Но возможно ли донести до личности, не вторгаясь в пределы ее свободы, что она должна нести ответственность за собственное достоинство? Где или в чем обнаруживаются критерии ответственности? Кто или что может их сформулировать? И нужно ли это делать, не станет ли это средством подавления свободы? Ответов на эти вопросы пока еще нет, и это обстоятельство – одно из существенных условий современного кризиса социальных институтов образования [109; 234; 281; 317; 375; 519; 529; 531; 550; 570].
Социальная и профессиональная нормативность, превращенная в догму смысла, равно как и религиозный догматизм, сейчас, как и прежде, скорее подавляют свободу, нежели дают ей перспективу простора. Ни то, ни другое, ни третье недееспособно в сфере формирования свободы нравственного смысла, так как ее «пространство» давно находится вне обозначенных ими координат. Маркировка границ – реальная задача, осуществление которой возможно в рассказе о ней. «Осмысление требуется <человечеству> как отзывчивость, которая среди ясности неотступных вопросов потонет в неисчерпаемости того, что достойно вопрошания, в чьем свете эта отзывчивость в урочный час утратит характер вопроса и станет простым сказом» [445, с. 253]. В этом контексте социум имеет новые, хотя пока еще и неясные, перспективы. Осмысление духовной свободы – безусловная сфера компетенции личности, социальные институты могут ее лишь направить к этому, сообщив в неимперативном повествовании о том, что уже осмыслено на этот счет. Но, так или иначе, признание духовной свободы – единственный путь к новому витку спирали саморазвития социальных институтов демократии.
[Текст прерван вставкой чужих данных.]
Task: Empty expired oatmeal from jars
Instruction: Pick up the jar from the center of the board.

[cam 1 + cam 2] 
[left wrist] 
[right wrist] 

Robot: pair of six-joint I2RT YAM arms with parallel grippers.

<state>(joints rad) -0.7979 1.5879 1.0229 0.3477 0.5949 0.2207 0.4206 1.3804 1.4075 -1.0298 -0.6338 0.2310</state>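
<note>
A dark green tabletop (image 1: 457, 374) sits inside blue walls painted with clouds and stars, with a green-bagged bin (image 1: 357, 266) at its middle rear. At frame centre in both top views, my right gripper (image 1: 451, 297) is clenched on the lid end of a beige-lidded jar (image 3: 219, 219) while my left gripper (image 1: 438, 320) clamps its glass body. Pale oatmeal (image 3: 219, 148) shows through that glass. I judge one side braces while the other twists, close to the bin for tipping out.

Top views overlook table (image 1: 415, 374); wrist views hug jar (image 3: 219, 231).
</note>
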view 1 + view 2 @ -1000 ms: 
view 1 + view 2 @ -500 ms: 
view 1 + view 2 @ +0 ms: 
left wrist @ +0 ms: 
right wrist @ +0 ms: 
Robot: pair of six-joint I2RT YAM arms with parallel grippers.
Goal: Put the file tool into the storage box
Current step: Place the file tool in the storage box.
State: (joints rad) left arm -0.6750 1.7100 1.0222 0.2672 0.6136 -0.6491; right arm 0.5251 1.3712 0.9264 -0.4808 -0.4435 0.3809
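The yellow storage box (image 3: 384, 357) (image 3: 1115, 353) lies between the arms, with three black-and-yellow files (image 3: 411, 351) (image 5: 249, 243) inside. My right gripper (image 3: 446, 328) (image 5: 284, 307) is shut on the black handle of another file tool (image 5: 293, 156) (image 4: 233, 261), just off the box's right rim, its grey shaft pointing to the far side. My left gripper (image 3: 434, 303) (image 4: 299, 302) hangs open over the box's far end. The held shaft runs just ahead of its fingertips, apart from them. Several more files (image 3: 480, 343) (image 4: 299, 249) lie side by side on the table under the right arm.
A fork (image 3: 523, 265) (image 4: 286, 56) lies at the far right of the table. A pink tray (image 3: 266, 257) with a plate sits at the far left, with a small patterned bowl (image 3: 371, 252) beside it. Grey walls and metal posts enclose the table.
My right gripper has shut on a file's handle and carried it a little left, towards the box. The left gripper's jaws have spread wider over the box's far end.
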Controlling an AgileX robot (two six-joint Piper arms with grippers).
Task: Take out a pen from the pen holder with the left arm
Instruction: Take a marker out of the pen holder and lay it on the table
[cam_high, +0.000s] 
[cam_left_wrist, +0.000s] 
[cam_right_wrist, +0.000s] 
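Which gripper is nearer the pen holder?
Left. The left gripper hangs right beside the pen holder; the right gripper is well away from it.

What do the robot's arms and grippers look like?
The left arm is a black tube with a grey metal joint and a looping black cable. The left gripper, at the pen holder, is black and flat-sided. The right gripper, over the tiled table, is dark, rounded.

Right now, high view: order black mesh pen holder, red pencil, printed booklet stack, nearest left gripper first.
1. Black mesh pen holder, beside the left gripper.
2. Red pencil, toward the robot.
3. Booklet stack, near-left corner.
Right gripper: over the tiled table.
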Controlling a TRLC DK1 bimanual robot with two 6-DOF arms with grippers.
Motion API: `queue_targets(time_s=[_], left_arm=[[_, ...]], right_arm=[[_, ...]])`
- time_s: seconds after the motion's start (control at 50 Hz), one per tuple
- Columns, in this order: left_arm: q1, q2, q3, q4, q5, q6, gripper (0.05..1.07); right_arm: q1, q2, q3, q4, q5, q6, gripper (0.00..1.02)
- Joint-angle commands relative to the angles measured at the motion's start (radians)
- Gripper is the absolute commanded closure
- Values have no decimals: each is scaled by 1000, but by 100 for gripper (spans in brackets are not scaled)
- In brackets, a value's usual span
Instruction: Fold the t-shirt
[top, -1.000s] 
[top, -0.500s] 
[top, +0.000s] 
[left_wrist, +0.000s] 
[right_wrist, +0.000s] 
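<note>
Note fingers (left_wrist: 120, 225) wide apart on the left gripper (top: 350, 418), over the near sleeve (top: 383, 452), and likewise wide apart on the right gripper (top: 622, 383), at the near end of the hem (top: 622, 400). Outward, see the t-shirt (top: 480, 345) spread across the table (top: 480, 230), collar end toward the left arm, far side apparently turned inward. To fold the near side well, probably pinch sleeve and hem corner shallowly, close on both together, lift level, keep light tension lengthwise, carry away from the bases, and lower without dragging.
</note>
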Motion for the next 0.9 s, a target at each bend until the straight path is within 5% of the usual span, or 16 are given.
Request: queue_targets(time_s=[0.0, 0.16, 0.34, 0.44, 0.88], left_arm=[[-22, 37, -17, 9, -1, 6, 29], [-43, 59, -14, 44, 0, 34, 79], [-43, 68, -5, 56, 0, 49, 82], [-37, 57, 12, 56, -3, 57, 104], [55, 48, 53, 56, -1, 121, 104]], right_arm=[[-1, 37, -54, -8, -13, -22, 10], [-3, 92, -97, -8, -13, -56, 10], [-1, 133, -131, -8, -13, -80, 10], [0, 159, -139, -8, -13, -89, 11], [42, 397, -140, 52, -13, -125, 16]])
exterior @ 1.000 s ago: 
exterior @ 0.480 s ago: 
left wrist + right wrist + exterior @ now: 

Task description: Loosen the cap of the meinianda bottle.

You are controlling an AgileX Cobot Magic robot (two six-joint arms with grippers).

Западная цивилизация в значительной степени исчерпала проект Просвещения. Но действительно воплощенной оказалась только одна его составляющая, ориентированная на возможности рассудка. Поэтому в увядании общества потребления признаки исчерпания выглядят удручающе. Деньги победоносно заняли место цели, утратив приличествующий им статус средства. Но когда Просвещение обвиняют в том, что апелляция к Разуму как последней инстанции потерпела крах, то упускают из виду, что на самом деле имеется в виду лишь только рассудок. Чтобы вырваться на новый уровень, человечеству следует новым взором обратиться к возможностям Разума, мерцающий свет которого все еще дает нам надежду на обретение мужества, достоинства и ответственности в нравственном решении о смысле пребывания в бытии.